Without prioritization or order, it is easy to think that all bugs in the backlog have an equal priority. Even though there should be no high-priority bugs in it, the backlog will still contain a variety of priorities from unimportant to moderate. Regardless, the developers will often choose to go after the lowest-hanging fruit first, working on the interesting or easy bugs of low importance over those of moderate priority. Alternatively, we spend too much time searching through the backlog looking for something that we perceive has value, forgetting that assigning value and priority is not our role.
Bug backlogs can be a significant source of wasted time. It is easy to fall into the trap of starting work on a bug, putting it back because it doesn't meet some start criteria, then having another developer come along and repeat the process. Even when we keep going, we often need to choose between writing off the time already spent versus the additional time it will take to get up to speed in an area of the application that is outside our specialties and responsibilities. Bugs are not free to fix. Even when we don't have feature development or pressing deadlines to focus on, low-priority bugs compete for our time with other tasks like paying down technical debt, automation and quality of life improvements, preparing for future work, and upskilling.

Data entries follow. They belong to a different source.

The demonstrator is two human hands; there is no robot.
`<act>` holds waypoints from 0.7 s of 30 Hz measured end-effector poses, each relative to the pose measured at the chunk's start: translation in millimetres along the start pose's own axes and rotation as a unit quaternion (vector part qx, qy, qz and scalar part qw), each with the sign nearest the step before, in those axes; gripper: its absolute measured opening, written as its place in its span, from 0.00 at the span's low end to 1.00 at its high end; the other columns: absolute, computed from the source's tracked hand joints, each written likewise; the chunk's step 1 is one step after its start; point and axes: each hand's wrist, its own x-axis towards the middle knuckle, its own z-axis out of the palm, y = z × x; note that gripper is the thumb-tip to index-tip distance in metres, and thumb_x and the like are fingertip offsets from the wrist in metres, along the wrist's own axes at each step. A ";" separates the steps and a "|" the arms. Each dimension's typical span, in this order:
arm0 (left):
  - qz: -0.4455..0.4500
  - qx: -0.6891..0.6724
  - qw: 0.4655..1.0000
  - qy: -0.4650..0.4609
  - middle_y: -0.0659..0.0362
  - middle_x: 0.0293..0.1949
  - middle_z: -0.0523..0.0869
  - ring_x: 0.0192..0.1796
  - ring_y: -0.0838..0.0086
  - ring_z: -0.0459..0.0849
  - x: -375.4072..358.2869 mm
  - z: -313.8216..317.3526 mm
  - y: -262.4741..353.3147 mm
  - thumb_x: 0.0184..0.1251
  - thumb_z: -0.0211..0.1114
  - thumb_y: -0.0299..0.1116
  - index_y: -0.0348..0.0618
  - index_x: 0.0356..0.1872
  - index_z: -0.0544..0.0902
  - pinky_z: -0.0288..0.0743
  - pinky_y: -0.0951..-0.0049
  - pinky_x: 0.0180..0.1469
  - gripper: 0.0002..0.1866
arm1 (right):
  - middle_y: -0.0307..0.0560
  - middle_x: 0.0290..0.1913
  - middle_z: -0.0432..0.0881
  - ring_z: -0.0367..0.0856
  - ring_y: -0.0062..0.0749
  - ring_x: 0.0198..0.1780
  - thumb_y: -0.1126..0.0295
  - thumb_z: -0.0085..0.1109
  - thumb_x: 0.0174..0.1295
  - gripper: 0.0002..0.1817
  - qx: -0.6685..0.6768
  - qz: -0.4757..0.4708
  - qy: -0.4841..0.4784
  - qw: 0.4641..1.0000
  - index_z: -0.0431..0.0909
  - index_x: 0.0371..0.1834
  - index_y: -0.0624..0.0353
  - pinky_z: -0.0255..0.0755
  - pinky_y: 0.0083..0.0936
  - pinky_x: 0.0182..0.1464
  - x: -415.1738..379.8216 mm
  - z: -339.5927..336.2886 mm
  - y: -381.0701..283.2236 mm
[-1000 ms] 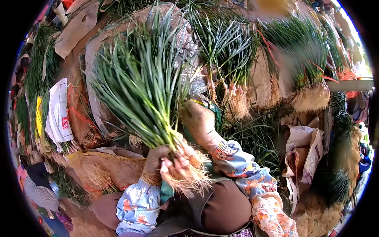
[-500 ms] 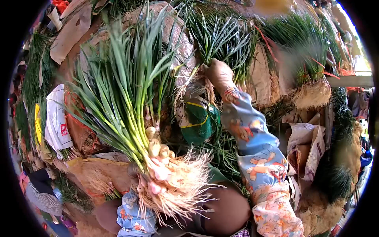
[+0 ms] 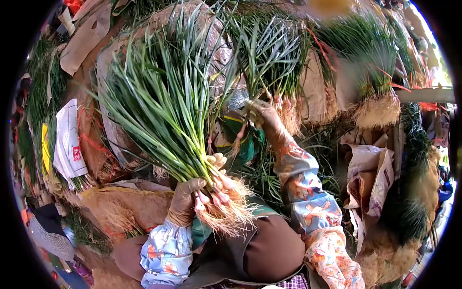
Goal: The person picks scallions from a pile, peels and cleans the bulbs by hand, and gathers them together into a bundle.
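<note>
My left hand [image 3: 186, 198], in a tan glove, is closed around a thick bunch of green garlic [image 3: 166, 115] just above the bulbs. Its long leaves fan up and to the left, while pinkish bulbs [image 3: 219, 192] and pale roots [image 3: 230, 214] hang out below the grip, over my lap. My right hand [image 3: 265, 118], gloved as well, has its fingers pinched by a loose green garlic stalk [image 3: 239, 137] whose small bulb dangles under the fingertips. Behind that hand lies a pile of green garlic [image 3: 284, 62], bulbs and roots toward me.
Tied bundles with trimmed roots [image 3: 375, 111] stand at the right. Crumpled paper sacks [image 3: 368, 178] lie beside my right sleeve. A white printed bag [image 3: 70, 139] is at the left, above a brown sack [image 3: 130, 207]. Another person's striped hat [image 3: 50, 236] shows at lower left.
The bunch in my left hand has turned and drawn back, so the gloved fingers now show. My right hand has come down from the pile toward me with a stalk.
</note>
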 end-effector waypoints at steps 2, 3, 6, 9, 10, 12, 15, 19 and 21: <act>-0.005 -0.011 1.000 -0.010 0.48 0.59 0.69 0.65 0.56 0.60 1.5 1.9 2.3 0.46 0.65 0.33 0.36 0.55 0.66 0.48 0.56 0.68 0.32 | 0.34 0.23 0.77 0.62 0.10 0.16 0.59 0.52 0.61 0.12 -0.033 -0.011 -0.024 0.999 0.76 0.33 0.56 0.53 0.07 0.15 -10.1 2.7 -14.4; -0.026 -0.007 1.000 0.004 0.47 0.56 0.71 0.62 0.55 0.65 1.7 0.1 1.4 0.46 0.65 0.34 0.36 0.55 0.66 0.57 0.57 0.65 0.32 | 0.34 0.22 0.77 0.62 0.11 0.16 0.60 0.53 0.61 0.11 -0.031 -0.009 -0.033 0.999 0.76 0.33 0.56 0.53 0.08 0.14 -19.2 8.9 -18.8; -0.080 0.036 0.996 0.011 0.40 0.37 0.80 0.27 0.58 0.83 5.0 -4.8 -3.5 0.49 0.63 0.34 0.34 0.55 0.65 0.80 0.74 0.25 0.31 | 0.32 0.19 0.73 0.64 0.11 0.16 0.60 0.56 0.59 0.10 -0.055 0.064 -0.058 0.995 0.77 0.32 0.56 0.54 0.09 0.15 -56.6 45.4 -18.5; -0.107 0.022 0.994 0.017 0.50 0.34 0.81 0.20 0.73 0.79 0.8 -2.9 -4.7 0.52 0.63 0.31 0.32 0.52 0.68 0.67 0.84 0.14 0.26 | 0.31 0.21 0.74 0.64 0.11 0.18 0.60 0.57 0.59 0.14 -0.051 0.050 -0.065 0.995 0.78 0.38 0.60 0.56 0.11 0.18 -58.3 63.1 -2.8; -0.108 0.025 0.994 0.020 0.50 0.34 0.81 0.20 0.73 0.79 -0.2 -5.3 -4.6 0.52 0.63 0.31 0.32 0.52 0.68 0.67 0.84 0.14 0.26 | 0.33 0.24 0.76 0.67 0.13 0.22 0.60 0.56 0.59 0.14 -0.082 0.017 -0.040 0.996 0.78 0.38 0.61 0.61 0.13 0.22 -47.6 71.0 3.2; -0.099 0.044 0.993 0.043 0.47 0.32 0.82 0.18 0.75 0.78 -2.0 -8.3 -2.7 0.52 0.62 0.32 0.27 0.45 0.72 0.66 0.86 0.13 0.21 | 0.36 0.27 0.78 0.71 0.17 0.27 0.62 0.56 0.60 0.14 -0.139 -0.076 -0.046 0.986 0.77 0.38 0.62 0.66 0.15 0.28 -49.3 72.6 7.3; -0.095 0.056 0.994 0.025 0.44 0.28 0.82 0.15 0.76 0.77 0.7 -4.8 0.5 0.54 0.60 0.35 0.25 0.37 0.75 0.65 0.87 0.12 0.18 | 0.41 0.25 0.79 0.78 0.32 0.26 0.69 0.52 0.53 0.11 -0.550 -0.375 0.002 0.746 0.72 0.40 0.58 0.70 0.32 0.27 -39.4 70.9 40.1; -0.070 0.057 0.995 0.035 0.44 0.28 0.83 0.15 0.74 0.78 -9.2 -18.3 -10.4 0.55 0.58 0.37 0.24 0.37 0.76 0.64 0.88 0.10 0.20 | 0.37 0.20 0.74 0.75 0.31 0.22 0.65 0.53 0.52 0.08 -0.657 -0.293 0.041 0.694 0.71 0.32 0.54 0.67 0.28 0.24 -31.3 59.6 52.0; 0.007 -0.194 0.969 -0.153 0.51 0.26 0.81 0.21 0.68 0.78 -15.8 -0.1 3.0 0.54 0.56 0.33 0.29 0.47 0.72 0.74 0.76 0.25 0.20 | 0.37 0.19 0.74 0.72 0.25 0.19 0.65 0.53 0.56 0.07 -0.474 -0.171 0.120 0.856 0.72 0.31 0.55 0.65 0.24 0.21 -5.3 31.7 43.3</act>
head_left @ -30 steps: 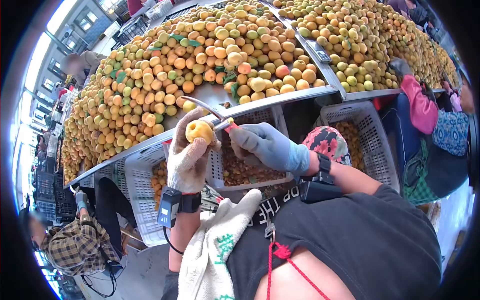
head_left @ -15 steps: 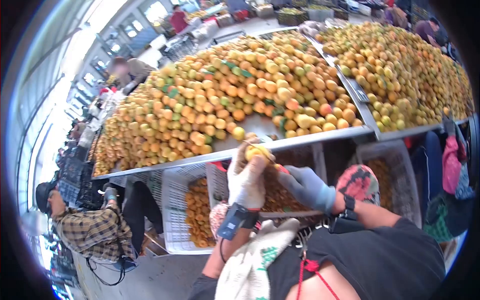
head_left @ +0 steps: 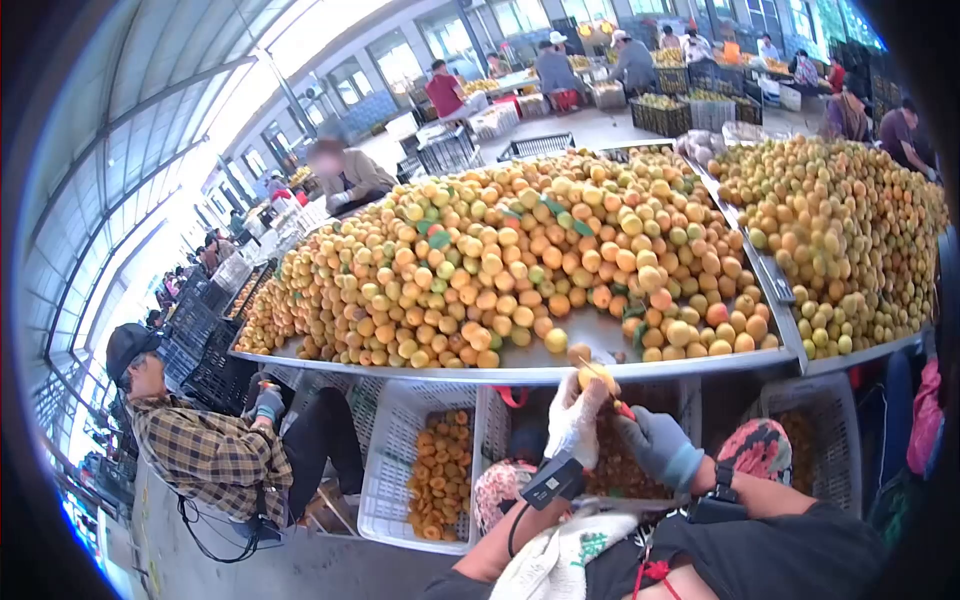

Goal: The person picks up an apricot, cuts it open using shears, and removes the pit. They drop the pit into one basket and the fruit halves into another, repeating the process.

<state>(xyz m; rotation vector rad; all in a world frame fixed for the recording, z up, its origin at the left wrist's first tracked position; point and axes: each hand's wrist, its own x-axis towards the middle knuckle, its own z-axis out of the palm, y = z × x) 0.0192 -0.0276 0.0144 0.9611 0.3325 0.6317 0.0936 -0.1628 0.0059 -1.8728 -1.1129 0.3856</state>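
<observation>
My left hand [head_left: 577, 420], in a whitish glove, holds a yellow-orange fruit [head_left: 597, 378] at the near edge of the metal table. Close on its right, my right hand [head_left: 655, 445], in a grey-blue glove, is closed around a small tool with a red part [head_left: 625, 411] that points at the fruit. The tool's far end is too small to make out. A large heap of yellow and orange fruit [head_left: 480, 270] with some green leaves lies beyond my hands. Below them, a crate partly hidden by my arms contains cut fruit [head_left: 615, 470].
A white crate [head_left: 378, 465] of halved fruit stands left of my legs. A person in a checked shirt [head_left: 205, 450] sits farther left. Another crate [head_left: 840, 440] is at the right. The table's metal rim [head_left: 480, 374] runs across in front. More people and crates are in the background.
The view has tilted up and shifted, so my hands and the table appear lower and farther right. Both hands remain close together, with the fruit in the left and the tool in the right.
</observation>
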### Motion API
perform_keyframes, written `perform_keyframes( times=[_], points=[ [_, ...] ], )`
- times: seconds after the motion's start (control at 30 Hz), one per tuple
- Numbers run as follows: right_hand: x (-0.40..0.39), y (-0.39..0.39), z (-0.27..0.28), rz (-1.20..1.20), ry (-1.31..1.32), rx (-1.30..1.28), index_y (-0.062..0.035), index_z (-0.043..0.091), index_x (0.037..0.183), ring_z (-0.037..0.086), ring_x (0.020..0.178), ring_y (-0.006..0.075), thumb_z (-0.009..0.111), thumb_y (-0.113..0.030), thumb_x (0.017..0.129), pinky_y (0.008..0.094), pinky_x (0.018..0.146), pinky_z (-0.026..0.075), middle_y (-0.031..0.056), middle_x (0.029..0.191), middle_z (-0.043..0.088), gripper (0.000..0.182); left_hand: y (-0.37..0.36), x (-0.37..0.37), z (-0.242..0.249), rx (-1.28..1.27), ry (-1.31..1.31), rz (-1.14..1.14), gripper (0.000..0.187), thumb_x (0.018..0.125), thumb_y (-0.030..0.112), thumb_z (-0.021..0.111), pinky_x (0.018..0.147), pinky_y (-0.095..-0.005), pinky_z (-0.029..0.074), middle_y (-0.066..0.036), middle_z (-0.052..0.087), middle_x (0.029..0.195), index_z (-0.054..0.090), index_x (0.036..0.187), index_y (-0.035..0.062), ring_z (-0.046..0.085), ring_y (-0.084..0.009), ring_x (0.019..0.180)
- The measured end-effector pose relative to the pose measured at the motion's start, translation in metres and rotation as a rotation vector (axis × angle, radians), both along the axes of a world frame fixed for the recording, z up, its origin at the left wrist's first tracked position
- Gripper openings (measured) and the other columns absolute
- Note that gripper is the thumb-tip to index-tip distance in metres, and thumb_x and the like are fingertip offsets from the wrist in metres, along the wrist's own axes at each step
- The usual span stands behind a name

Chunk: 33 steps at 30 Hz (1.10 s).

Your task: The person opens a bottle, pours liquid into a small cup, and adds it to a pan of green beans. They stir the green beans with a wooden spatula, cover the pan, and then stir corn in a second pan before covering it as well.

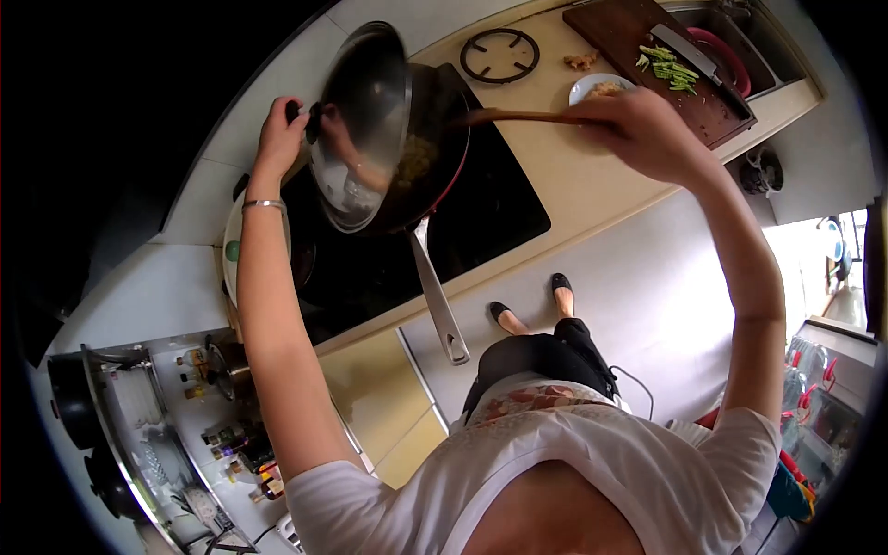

The final risk of an unmaintained backlog is that, over time, developers start to lose faith in the value of fixing the bugs in the backlog. When we feel we are not creating any value and no one cares about the trivial problems we are fixing, it is that much easier to pretend the bug backlog doesn't exist.
Taking back control
To get the bug backlog to a state where it isn't standing between your team and their ability to fix bugs, you have several options. First off, someone can go on a culling spree, closing the majority of the bugs in the backlog, and resetting it to a manageable size. However, depending on the amount of rationale needed to close a bug, this can take some time, and it does little to prevent the problem from reemerging in the future. Alternatively, you can shift your team's culture and empower everyone to feel they can close bugs or recommend they be closed. Too often, we worry about making a bad call or offending whoever opened the bug. However, the best approach I have been a part of is to have someone take ownership of the bug backlog. The new owner can hold regular triages, bounce any bugs that don't meet the standard back to their creator and direct each bug towards the team best equipped to resolve it. The net result will be a couple of people spending a bit more time in meetings, but overall everyone spends a lot less time dealing with the backlog.
Even in companies with otherwise high levels of process and organization, I have seen the bug backlog treated as an afterthought. Either we delegated resolving its contents to a fictional future time, where we would have all of the time we needed, or we had expectations about tackling the backlog in real-time that simply failed to line up with reality. It's naive to think that a developer has the free time to work on unimportant bugs. For any bug within the backlog to be completed, it needs to be as easy and fast as possible to complete - whether that means improving the quality of the bug tickets, or cleaning out the noise, time-wasters, and general trash.